[Start of Attachment]
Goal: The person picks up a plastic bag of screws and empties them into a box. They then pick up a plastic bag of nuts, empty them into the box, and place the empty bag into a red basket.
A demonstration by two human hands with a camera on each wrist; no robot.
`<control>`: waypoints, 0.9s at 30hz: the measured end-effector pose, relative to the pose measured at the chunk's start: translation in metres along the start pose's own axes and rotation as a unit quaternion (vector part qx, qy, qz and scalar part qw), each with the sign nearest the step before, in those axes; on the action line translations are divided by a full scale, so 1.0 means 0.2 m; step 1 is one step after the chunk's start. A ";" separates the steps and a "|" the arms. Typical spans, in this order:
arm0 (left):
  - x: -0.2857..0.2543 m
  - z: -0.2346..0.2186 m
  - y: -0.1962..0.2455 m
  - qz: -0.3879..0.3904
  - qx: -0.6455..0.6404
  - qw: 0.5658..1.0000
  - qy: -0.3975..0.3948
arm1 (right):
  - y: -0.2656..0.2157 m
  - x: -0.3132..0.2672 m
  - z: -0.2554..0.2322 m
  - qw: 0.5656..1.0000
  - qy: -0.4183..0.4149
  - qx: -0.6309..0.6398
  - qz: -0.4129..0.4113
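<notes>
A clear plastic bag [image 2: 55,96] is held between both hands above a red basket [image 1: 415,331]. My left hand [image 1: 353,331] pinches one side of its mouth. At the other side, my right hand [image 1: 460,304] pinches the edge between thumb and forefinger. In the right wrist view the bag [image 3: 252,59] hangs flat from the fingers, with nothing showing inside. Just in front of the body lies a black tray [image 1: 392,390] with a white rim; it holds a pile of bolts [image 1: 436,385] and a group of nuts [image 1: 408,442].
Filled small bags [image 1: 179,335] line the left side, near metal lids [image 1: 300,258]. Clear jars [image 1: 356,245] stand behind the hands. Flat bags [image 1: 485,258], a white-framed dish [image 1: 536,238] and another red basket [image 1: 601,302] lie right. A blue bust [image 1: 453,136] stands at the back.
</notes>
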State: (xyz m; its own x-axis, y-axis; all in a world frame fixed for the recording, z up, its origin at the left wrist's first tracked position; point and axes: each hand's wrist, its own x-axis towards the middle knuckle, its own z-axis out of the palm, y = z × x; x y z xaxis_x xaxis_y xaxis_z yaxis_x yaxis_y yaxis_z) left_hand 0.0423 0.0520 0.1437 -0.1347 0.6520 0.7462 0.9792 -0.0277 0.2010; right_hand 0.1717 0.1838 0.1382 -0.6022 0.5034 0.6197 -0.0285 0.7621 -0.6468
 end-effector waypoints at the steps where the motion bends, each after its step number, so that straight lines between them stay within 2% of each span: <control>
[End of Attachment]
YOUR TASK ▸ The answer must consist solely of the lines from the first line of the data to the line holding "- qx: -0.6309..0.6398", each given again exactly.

RESULT OF THIS EXERCISE ▸
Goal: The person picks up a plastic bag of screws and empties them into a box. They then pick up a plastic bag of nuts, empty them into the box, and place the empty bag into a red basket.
A demonstration by two human hands with a camera on each wrist; no robot.
`<control>`: waypoints, 0.9s at 30hz: the measured end-effector pose, relative to the pose measured at the chunk's start: translation in metres along the start pose's own axes and rotation as a unit quaternion (vector part qx, qy, qz and scalar part qw), each with the sign nearest the step before, in those axes; on the action line translations are divided by a full scale, so 1.0 means 0.2 m; step 1 is one step after the chunk's start. A ";" separates the steps and a "|" the arms. Typical spans, in this order:
arm0 (left):
  - x: -0.2857..0.2543 m
  - z: -0.2346..0.2186 m
  - y: -0.1962..0.2455 m
  - qz: -0.3879..0.3904
  - qx: -0.6455..0.6404
  - qw: 0.5658..1.0000
  - qy: -0.3975..0.3948
arm1 (right):
  - y: -0.2656..0.2157 m
  - x: -0.3132..0.2672 m
  - z: -0.2554..0.2322 m
  - qw: 0.5656..1.0000
  - qy: -0.4183..0.4149
  - qx: -0.6309..0.6398

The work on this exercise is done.